Task goal> Going through the data below, find how many lines include the word "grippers", and reply with that number alone.

(Records from a data source)

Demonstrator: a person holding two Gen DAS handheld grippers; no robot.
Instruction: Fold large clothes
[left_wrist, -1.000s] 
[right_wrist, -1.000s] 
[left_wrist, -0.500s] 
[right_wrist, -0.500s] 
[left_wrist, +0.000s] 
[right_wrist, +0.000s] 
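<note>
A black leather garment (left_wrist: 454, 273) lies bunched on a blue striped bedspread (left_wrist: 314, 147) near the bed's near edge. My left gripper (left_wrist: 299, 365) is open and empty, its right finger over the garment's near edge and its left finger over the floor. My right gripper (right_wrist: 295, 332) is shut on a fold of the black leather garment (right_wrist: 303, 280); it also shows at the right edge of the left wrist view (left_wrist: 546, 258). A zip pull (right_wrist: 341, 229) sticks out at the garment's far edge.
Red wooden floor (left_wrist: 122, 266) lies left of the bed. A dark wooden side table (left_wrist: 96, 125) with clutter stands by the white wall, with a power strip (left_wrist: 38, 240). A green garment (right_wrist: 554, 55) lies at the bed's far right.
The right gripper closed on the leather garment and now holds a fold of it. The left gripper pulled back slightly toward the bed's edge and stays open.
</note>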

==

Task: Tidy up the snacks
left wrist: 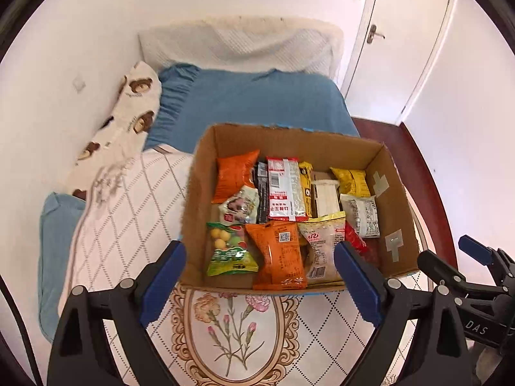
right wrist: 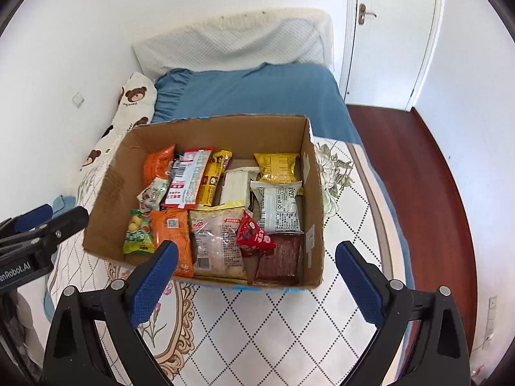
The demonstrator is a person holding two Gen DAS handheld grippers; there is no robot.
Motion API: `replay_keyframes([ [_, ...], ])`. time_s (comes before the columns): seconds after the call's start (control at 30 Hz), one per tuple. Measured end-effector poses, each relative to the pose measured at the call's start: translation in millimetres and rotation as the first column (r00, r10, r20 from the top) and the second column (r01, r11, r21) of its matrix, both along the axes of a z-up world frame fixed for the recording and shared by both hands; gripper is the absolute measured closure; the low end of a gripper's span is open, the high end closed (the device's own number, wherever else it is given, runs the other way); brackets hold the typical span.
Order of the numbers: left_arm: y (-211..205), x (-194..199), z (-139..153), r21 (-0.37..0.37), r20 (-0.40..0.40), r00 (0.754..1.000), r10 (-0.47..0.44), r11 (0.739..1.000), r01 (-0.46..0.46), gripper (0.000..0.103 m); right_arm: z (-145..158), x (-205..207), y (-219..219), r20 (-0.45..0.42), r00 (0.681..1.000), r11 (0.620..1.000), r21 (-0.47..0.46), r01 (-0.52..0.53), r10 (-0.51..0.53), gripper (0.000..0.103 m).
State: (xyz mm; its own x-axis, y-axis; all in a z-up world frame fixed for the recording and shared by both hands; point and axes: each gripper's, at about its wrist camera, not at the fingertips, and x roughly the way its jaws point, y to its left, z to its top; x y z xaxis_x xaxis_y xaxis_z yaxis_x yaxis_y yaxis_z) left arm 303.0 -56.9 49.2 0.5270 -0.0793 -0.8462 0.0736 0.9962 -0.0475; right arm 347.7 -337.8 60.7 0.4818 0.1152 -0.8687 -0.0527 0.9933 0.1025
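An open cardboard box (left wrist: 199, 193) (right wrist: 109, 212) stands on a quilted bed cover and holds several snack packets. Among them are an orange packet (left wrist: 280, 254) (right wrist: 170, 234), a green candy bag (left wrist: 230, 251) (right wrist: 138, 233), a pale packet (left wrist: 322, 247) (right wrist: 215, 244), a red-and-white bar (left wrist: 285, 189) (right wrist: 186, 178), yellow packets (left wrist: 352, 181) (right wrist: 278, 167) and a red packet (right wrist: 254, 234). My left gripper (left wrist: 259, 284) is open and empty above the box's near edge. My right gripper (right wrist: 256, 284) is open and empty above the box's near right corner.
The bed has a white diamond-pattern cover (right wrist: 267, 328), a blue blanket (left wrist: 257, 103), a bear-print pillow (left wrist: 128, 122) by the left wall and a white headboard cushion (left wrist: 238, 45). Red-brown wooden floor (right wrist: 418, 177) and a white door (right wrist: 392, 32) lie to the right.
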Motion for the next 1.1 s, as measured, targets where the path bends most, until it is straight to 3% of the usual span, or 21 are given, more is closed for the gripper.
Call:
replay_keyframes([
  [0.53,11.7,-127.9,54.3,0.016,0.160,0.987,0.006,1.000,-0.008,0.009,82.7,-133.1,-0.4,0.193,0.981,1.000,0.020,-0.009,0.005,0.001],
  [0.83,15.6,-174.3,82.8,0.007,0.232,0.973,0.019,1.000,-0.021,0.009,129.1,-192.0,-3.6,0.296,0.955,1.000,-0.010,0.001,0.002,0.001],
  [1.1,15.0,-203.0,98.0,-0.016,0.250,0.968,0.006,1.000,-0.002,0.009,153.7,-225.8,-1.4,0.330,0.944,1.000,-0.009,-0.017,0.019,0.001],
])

Answer section> 2